## WORK TASK
Find "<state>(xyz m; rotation" in the data, then restate the line it sits in and every later line word for word, ending with the last line.

++++++

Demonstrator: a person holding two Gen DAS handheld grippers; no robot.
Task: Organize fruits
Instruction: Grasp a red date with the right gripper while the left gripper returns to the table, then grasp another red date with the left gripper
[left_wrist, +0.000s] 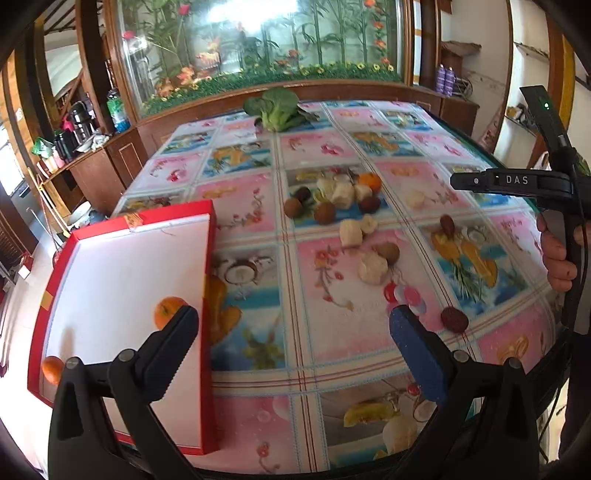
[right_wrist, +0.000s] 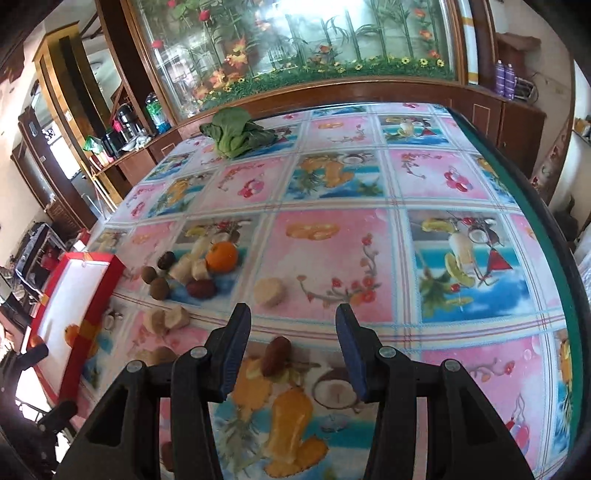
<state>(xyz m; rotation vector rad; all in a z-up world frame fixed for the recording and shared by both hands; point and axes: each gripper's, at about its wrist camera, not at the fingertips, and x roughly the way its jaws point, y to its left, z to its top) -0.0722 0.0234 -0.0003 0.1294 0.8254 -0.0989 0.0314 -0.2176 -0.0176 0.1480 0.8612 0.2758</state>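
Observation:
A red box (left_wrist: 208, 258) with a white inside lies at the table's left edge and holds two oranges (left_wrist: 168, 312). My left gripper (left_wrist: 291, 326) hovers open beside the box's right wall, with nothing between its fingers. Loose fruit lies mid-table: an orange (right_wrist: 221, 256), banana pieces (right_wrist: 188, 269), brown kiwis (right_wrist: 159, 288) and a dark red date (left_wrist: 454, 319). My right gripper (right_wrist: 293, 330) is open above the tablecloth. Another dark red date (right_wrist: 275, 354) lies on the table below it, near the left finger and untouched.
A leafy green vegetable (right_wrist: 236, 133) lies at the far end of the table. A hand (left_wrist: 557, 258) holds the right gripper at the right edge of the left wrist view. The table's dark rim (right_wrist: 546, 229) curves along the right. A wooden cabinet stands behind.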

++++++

## TASK ANSWER
<state>(xyz m; rotation vector rad; all in a z-up world frame fixed for the recording and shared by both hands; point and axes: each gripper's, at about its wrist camera, not at the fingertips, and x roughly the way its jaws point, y to its left, z to its top) -0.0722 0.0234 -0.0003 0.1294 0.8254 -0.0989 0.0314 -0.2176 -0.0176 0.1480 0.8612 0.2758</state>
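Observation:
A red box (left_wrist: 208, 258) with a white inside lies at the table's left edge and holds two oranges (left_wrist: 168, 312). My left gripper (left_wrist: 291, 326) hovers open beside the box's right wall, with nothing between its fingers. Loose fruit lies mid-table: an orange (right_wrist: 221, 256), banana pieces (right_wrist: 188, 269), brown kiwis (right_wrist: 159, 288) and a dark red date (left_wrist: 454, 319). My right gripper (right_wrist: 293, 330) is open above the tablecloth. Another dark red date (right_wrist: 275, 354) lies on the table below it, near the left finger and untouched.
A leafy green vegetable (right_wrist: 236, 133) lies at the far end of the table. A hand (left_wrist: 557, 258) holds the right gripper at the right edge of the left wrist view. The table's dark rim (right_wrist: 546, 229) curves along the right. A wooden cabinet stands behind.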

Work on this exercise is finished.